"О, какой вы содержательный – и музыка, и стихи! А ну-ка, почитайте что-нибудь!"
"Из Джойса?"
"Что хотите!"
"А давайте я прочитаю вам стихотворение, которое вы нигде больше не найдете! Хотите?" – обрадовался я, почуяв возможность захватить инициативу.
"Хочу!" – с вызовом пожелала она.
И я с подвыванием прочитал удивительно подходящий, словно поджидающий своего часа стих, на ходу поменяв в нем оригинальное Элен на единственное и дорогое мне отныне Элин:
Внимательно выслушав, Лина воскликнула:
"Ого! Мне даже нечем крыть!"
"А вы и не кройте. Просто идите и дышите этим чудным воздухом. Смотрите, красота какая!" – наполнившись вдруг всепозволительной отвагой, перешел я на покровительственный тон.
Мы вышли на "Чистых прудах", обошли пруды и вернулись к ее дому недалеко от Архангельского переулка. К тому времени я уже успокоился и нашел верный тон – почтительный тон бывалого человека. Оказалось, я знал то, чего не знала она, и на всякую ситуацию у меня находилась история, которую я внушительно предварял словами: "Между прочим, со мной тоже было что-то подобное…" После каждой истории Лина молча и уважительно смотрела на меня, а я ободряюще ей улыбался.
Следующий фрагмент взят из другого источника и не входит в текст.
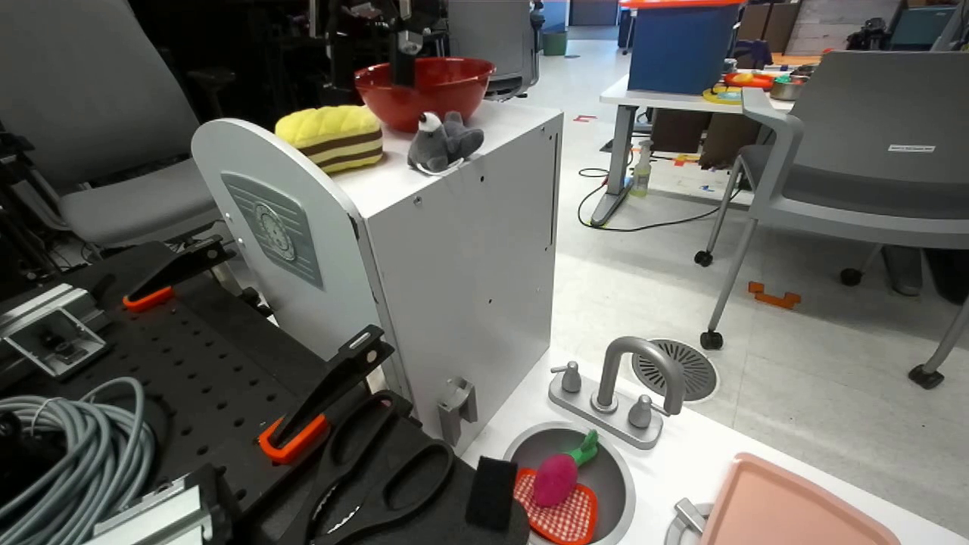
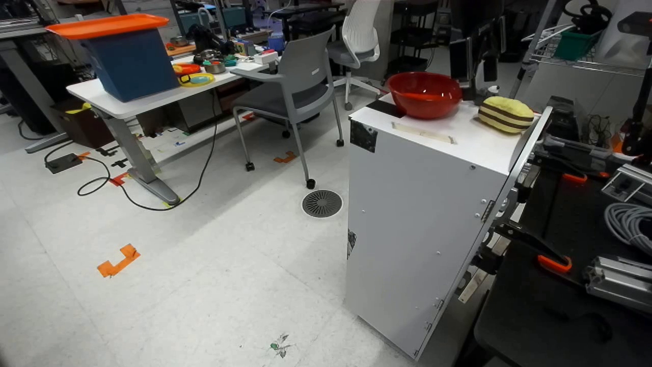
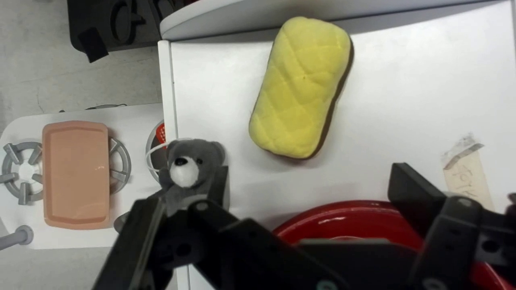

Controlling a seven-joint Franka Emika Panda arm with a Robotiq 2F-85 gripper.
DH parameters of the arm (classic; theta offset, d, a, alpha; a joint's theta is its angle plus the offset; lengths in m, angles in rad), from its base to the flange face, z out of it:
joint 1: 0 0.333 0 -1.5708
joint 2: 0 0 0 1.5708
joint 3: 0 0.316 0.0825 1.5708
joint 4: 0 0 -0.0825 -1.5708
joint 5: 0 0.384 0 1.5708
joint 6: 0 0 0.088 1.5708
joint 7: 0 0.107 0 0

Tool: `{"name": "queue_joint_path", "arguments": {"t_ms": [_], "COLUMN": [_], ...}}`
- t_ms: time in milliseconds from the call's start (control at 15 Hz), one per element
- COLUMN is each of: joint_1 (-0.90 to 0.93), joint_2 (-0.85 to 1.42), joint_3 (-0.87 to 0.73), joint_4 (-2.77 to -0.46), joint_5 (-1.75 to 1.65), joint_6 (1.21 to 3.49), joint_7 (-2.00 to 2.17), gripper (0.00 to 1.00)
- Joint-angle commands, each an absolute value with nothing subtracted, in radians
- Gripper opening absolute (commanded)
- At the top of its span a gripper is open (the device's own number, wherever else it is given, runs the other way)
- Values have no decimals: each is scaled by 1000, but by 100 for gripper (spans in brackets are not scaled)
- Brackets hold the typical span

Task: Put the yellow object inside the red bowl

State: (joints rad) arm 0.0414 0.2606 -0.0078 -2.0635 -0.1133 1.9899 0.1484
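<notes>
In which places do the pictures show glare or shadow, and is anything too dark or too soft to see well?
Wrist view: a glare streak on the red bowl, a faint shadow beside the yellow cushion, the marked tape too soft to read surely; in an exterior view, the end effector partly lost in darkness behind it.

Gonna say lab, the robotics kind, with a play kitchen (image 1: pixel 693 456) in it. There's a robot pincer (image 3: pixel 312 185) in the wrist view, and the black perforated tabletop (image 1: pixel 227 344) has orange-tipped clamps (image 1: pixel 327 390), a coil of grey cable (image 1: pixel 83 446) and some aluminium profile (image 2: pixel 620 283) on it. Very workshop. Add the orange tape (image 2: pixel 129 251) stuck on the pale floor (image 2: pixel 229 306), a grey office chair (image 2: pixel 306 71) on casters, and a blue bin (image 2: pixel 132 66) on a white tabletop (image 2: pixel 94 94). The play kitchen itself is toy-looking: grey tap (image 1: pixel 640 347), round sink (image 1: pixel 617 481), stove grate (image 3: pixel 23 194).
</notes>
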Motion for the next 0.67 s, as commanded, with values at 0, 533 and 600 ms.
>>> {"name": "queue_joint_path", "arguments": {"t_ms": [0, 533, 600], "joint_1": [58, 136, 143], "joint_2": [271, 217, 212], "joint_3": [-5, 23, 26], "joint_4": [-2036, -2054, -2055], "joint_5": [-153, -250, -259], "joint_6": [1977, 1965, 1966], "joint_7": [171, 309, 323], "gripper": [100, 100, 100]}}
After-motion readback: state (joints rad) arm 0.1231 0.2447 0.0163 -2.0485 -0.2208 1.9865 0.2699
Когда пришли, я сказал, что завтра в шесть у меня игра, и спросил, не хочет ли она поболеть. Да, можно, подумав, согласилась она, но тогда ей до шести придется быть в институте. Впрочем, она сделает вот что: съездит домой, а к шести вернется.
"А после игры я вас, естественно, провожу!" – подвел я черту под нашей сделкой.
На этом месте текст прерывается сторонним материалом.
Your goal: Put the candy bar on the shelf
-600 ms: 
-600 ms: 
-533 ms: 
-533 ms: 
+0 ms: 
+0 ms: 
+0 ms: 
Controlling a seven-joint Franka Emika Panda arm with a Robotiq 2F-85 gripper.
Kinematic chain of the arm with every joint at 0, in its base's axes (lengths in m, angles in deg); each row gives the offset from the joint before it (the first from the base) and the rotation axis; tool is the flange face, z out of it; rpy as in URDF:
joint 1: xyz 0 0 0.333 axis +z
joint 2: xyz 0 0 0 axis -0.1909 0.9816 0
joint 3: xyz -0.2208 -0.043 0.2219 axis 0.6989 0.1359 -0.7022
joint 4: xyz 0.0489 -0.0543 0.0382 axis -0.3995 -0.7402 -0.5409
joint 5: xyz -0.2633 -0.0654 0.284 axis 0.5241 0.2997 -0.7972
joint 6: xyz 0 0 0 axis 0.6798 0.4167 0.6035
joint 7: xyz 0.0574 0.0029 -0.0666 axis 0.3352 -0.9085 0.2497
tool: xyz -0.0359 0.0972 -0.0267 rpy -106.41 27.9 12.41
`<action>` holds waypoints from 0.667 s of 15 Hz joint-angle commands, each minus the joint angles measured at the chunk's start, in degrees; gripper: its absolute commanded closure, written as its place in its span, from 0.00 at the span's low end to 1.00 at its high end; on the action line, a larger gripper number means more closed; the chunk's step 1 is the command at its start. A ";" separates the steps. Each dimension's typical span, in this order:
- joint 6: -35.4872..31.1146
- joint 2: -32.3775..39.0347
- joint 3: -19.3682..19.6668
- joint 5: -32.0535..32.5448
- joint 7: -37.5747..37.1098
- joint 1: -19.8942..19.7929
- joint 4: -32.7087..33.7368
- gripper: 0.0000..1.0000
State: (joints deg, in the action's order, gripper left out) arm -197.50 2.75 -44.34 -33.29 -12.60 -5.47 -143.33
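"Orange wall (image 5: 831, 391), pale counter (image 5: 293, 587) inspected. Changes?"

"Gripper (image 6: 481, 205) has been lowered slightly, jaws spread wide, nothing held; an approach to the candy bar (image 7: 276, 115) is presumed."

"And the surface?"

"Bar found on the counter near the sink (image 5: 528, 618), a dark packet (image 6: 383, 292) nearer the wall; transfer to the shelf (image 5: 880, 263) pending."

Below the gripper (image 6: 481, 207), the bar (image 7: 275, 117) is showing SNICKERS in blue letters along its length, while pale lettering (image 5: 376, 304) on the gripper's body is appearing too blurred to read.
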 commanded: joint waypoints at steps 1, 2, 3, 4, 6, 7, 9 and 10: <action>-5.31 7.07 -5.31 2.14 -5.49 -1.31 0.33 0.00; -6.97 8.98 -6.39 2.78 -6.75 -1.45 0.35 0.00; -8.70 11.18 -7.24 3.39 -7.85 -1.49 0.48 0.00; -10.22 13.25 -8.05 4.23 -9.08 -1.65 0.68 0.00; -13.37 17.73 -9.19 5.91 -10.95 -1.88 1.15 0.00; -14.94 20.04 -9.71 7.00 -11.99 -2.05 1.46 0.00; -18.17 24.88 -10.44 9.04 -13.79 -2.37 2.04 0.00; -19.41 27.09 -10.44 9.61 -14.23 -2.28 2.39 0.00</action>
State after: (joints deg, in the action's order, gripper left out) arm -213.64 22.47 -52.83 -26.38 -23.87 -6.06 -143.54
"Давай на "ты", – милостиво пожелала она.
"Давай!" – подхватил я на лету брошенную мне сахарную кость.
Я ехал домой и ликовал. Меня приняли! Приняли таким, какой я есть! И кто принял – гордое, прекрасное, капризное создание, за которое я готов был голову сложить! Это был восторг, восторг и еще раз восторг! То, чем я последние два дня завороженно любовался и что щедростью не превосходило милостыни, сегодня принадлежало мне полтора часа. Ее лицо, ее глаза: неужели я буду смотреть в них завтра и послезавтра, и через неделю, и через год, а если бог даст, то и до самой смерти?
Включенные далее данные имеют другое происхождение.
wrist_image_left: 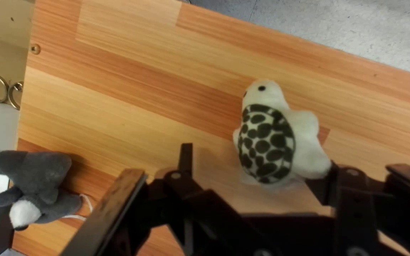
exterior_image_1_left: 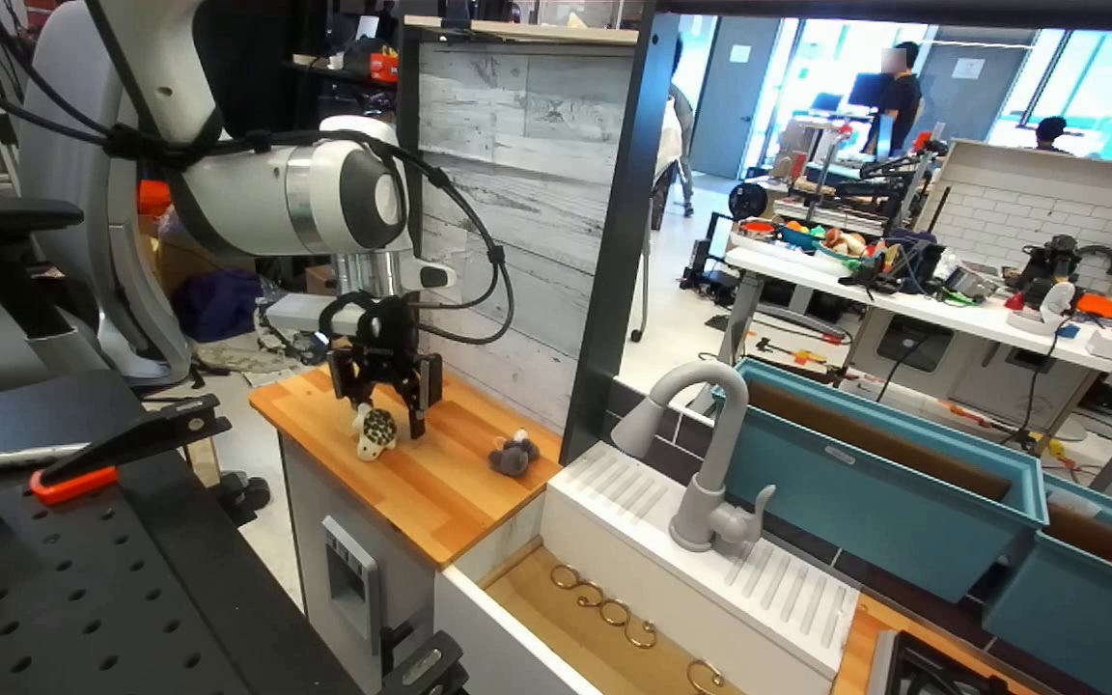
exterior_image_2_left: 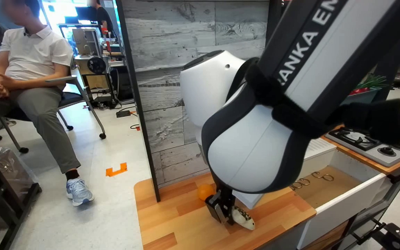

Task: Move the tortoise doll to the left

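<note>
The tortoise doll is whitish with a dark-spotted shell. It lies on the wooden counter in both exterior views [exterior_image_1_left: 378, 430] [exterior_image_2_left: 243, 218] and in the wrist view [wrist_image_left: 266, 145]. My gripper [wrist_image_left: 257, 172] is open around the rear of the doll, low over the counter. In the wrist view the left finger stands apart from the doll with a wide gap. The right finger is at the doll's hind foot, and I cannot tell whether they touch. The gripper also shows in both exterior views [exterior_image_1_left: 388, 410] [exterior_image_2_left: 223, 211].
A dark grey plush toy with a white face lies beside the gripper [wrist_image_left: 36, 185] [exterior_image_1_left: 514, 454]. An orange ball [exterior_image_2_left: 205, 192] sits near the grey plank wall [exterior_image_1_left: 527, 193]. An open compartment with brass rings [exterior_image_1_left: 604, 608] and a grey faucet [exterior_image_1_left: 710, 463] adjoin the wooden counter [exterior_image_1_left: 450, 502].
</note>
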Available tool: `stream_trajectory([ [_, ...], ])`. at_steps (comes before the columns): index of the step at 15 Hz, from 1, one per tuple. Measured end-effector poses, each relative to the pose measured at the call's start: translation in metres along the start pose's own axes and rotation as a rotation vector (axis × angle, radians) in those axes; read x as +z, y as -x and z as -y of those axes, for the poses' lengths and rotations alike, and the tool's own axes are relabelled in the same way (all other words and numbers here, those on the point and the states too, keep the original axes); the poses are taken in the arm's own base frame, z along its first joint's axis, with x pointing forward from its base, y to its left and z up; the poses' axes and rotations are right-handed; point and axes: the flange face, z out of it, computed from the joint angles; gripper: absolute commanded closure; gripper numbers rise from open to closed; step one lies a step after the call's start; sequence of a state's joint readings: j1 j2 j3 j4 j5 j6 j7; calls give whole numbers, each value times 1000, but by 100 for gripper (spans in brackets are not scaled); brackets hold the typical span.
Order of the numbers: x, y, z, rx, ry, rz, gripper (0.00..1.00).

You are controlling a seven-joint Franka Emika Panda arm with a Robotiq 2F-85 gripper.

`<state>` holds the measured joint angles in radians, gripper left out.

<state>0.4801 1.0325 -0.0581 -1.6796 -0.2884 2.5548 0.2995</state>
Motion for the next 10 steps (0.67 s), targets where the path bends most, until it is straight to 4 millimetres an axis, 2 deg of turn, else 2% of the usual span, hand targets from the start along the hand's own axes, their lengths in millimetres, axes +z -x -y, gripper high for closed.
stream_trajectory([
  [6, -24, 26, -6, -25, 21, 23, 0],
  [10, -57, 46, -22, -11, 22, 21, 0],
])
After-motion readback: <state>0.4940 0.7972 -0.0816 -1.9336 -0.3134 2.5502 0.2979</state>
Назавтра, дождавшись, когда я выйду из раздевалки, она сказала:
"Я, конечно, в баскетболе ничего не смыслю, но мне кажется, ты хорошо играешь! Между прочим, многие девчонки за тебя болели!"
"А ты?"
"Ну и я, конечно…"
Потом была сессия и крепнущая взаимность моей избранницы. Конечно же взаимность, конечно! Иначе, зачем ей было каждый раз звонить и интересоваться, как я доехал? Зачем каждый вечер говорить со мной по телефону на ночь глядя, если мы недавно расстались? Зачем жаловаться, что завтра экзамен, а она ничего не знает? Зачем сетовать на глупую Верку, которая приезжает к ней якобы готовиться, а вместо этого без умолку болтает? С какой стати звонить мне утром и просить погулять с ней вечером, так как она совсем не бывает на свежем воздухе? Я приезжал, она выходила, и я всякий раз столбенел, глядя, как она несет мне навстречу свои веретенобокие, тесногрудые, увенчанные медовым капюшоном волос достоинства. Как шелковисто струится и колышется на ней переливчатое платье, в которое как в разноцветную обертку заключены конфетные изгибы ее карамельных бедер, мармеладной талии и леденцовых плеч. Она наплывала на меня миндально-имбирным облаком, подхватывала под руку (уже не заколка, не пуговица, не тень, а подставка для ее легкой, горячей ладони), и мы неторопливо и обстоятельно кружили вокруг Чистых прудов, глядя, как вечерние облака тают в них, словно розовый сахар. Мы шли, и мне казалось, что впереди нас следует глашатай с барабаном, потому что все – и мужчины, и женщины подхватывали и провожали нас взглядами. В самом деле: в наших гуляниях было что-то демонстративное. Словно выставляя меня напоказ, она оттеняла мною свои достоинства. Отбросив ложную скромность, скажу: да, кавалер я был видный, и то что меня выбрала такая красавица лишь подтверждало этот факт. Но я не мог отделаться от мысли, что находясь с ней, лишь заполняю собой место, которое не терпело пустоты. Такую, как она невозможно представить без поклонника. Не я, так другой.